The damaging SwissLeaks revelations are rooted in a massive cache of whistleblower data handed to two overwhelmed French reporters who decided they would need the help of an international collective to decrypt it.
A thumb drive containing hundreds of thousands of documents had landed at the front desk of French daily Le Monde in early 2014, days after the paper published an expose about people using Swiss bank accounts to hide money from the tax man.
At the weekend, the International Consortium of Investigative Journalists (ICIJ) published the data, claiming banking giant HSBC's Swiss division helped clients in more than 200 countries evade taxes on accounts containing $119 billion (104 billion euros).
The source of the documents had seen Le Monde's tax story, written by Gerard Davet and Fabrice Lhomme, and wanted to "give them a hand," Lhomme told France Inter radio, refusing to divulge the source. The documents were originally provided to the French government by a whistleblower.
On the thumb drive were "all of HSBC's clients from the end of 2006 to March 2007, customers from around the globe, more than 100,000 people and corporate entities," he said. Also included was internal bank correspondence.
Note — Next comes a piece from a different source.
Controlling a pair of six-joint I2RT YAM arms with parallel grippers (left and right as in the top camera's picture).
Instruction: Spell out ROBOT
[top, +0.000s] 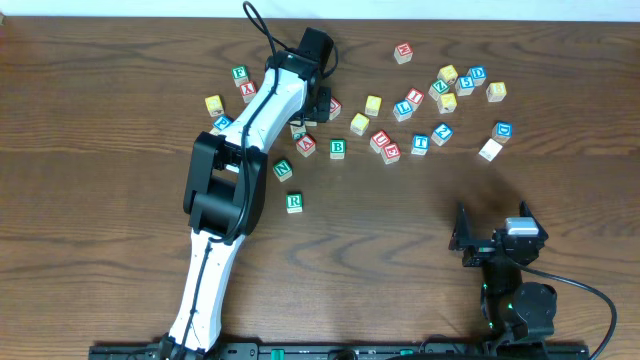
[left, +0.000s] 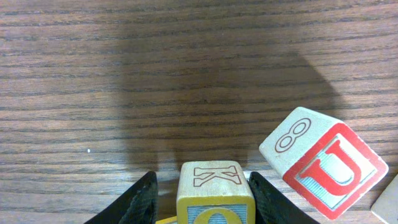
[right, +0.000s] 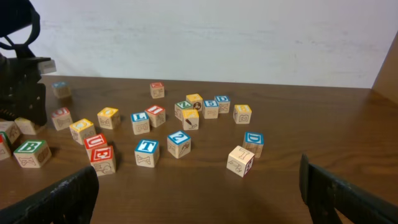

"One night we printed the files. The printer went wild. We piled up hundreds of pages," Lhomme told AFP, who added it left him and his colleague "snowed under."
So the reporters decided to call in the Washington-based ICIJ in order to share the data with other outlets all while retaining editorial control of the investigation. Lhomme said they were aiming to expose the names of public figures, but only after giving them a chance to explain themselves.
Thus 154 reporters from nearly 50 countries and 55 outlets, including Britain's The Guardian, got to work. In September 2014 about 40 of the journalists gathered and met for nine hours at Le Monde's office in Paris to give the investigation a boost, Lhomme said.
The journalist said he made several trips to the United States to work with ICIJ "because there are things you can't do by secure phone lines and restricted email. It was too risky."
When the collective could not meet face-to-face they used an encrypted forum to exchange information.
"We devoted a manic attention to checking everything several times, to ensuring the numbers weren't doctored," Lhomme said.
The documents showed that HSBC opened Swiss accounts for international criminals, businessmen, politicians and celebrities, according to the ICIJ.
"We went a lot further, a lot faster than the authorities. We learned things that neither law enforcement nor tax authorities had. The investigation is global, there are no borders."